■ Exercise brief:
Check each line of the data for the string "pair". Report how many have it, and give nothing else.

■ Given data:
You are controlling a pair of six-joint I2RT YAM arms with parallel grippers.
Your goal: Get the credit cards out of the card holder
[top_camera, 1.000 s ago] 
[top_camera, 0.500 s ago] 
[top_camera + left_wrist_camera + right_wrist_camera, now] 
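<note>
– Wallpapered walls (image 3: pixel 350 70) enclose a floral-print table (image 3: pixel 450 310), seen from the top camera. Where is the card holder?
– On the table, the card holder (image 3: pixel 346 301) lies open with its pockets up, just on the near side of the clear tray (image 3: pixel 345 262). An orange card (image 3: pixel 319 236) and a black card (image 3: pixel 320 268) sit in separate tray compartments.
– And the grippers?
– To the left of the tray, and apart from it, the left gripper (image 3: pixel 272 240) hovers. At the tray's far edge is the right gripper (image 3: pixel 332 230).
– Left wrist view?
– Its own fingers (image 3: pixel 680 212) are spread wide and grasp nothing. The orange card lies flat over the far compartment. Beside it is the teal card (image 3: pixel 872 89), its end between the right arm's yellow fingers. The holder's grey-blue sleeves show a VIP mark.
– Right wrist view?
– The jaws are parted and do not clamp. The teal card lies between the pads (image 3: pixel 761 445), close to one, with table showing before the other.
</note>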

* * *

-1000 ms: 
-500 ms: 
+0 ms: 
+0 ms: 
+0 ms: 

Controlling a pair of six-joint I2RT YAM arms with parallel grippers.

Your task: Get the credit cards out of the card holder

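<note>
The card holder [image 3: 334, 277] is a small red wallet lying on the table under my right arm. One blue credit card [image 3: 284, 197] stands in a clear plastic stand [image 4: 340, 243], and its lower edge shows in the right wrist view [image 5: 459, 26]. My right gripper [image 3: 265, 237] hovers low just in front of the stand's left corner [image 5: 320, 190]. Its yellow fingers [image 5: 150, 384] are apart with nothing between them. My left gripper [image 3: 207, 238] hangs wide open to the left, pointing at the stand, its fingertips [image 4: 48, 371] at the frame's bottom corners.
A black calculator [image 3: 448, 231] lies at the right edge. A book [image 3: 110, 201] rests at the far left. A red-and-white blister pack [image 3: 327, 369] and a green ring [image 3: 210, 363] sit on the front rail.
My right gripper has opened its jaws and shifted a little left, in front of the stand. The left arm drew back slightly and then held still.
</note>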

■ Result for this task:
2